#### [Dataset section]
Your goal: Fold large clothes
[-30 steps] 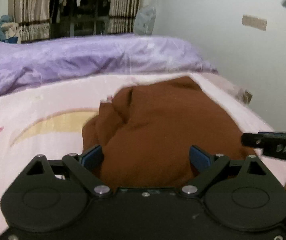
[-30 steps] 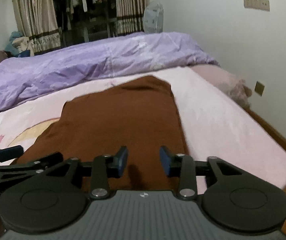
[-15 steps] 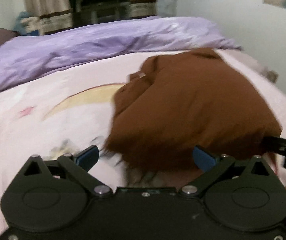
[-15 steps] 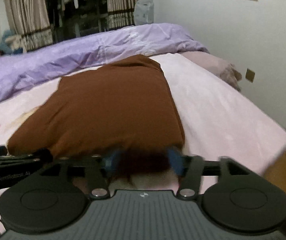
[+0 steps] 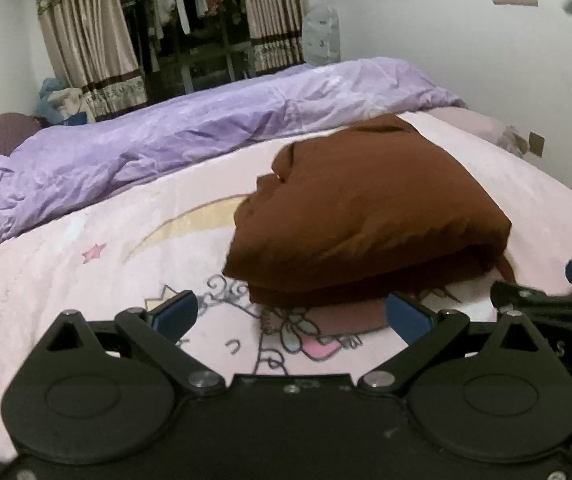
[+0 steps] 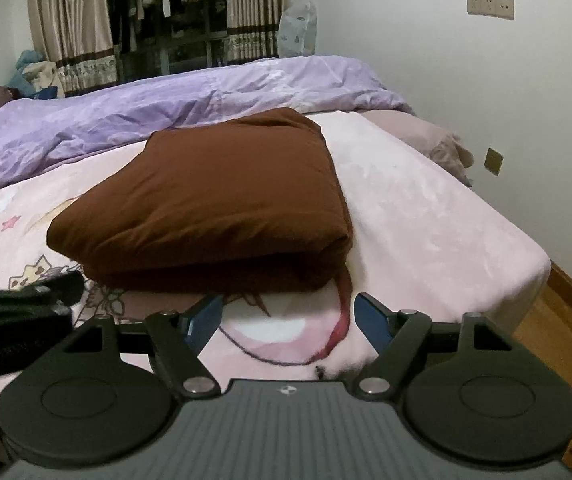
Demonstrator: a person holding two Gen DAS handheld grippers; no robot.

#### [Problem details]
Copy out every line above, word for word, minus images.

#### [Solved problem]
Your goal: Fold large clothes
[-30 steps] 
[-30 steps] 
[-15 steps] 
[-15 steps] 
[+0 steps] 
[+0 steps] 
Demonstrator: a person holding two Gen DAS handheld grippers; no robot.

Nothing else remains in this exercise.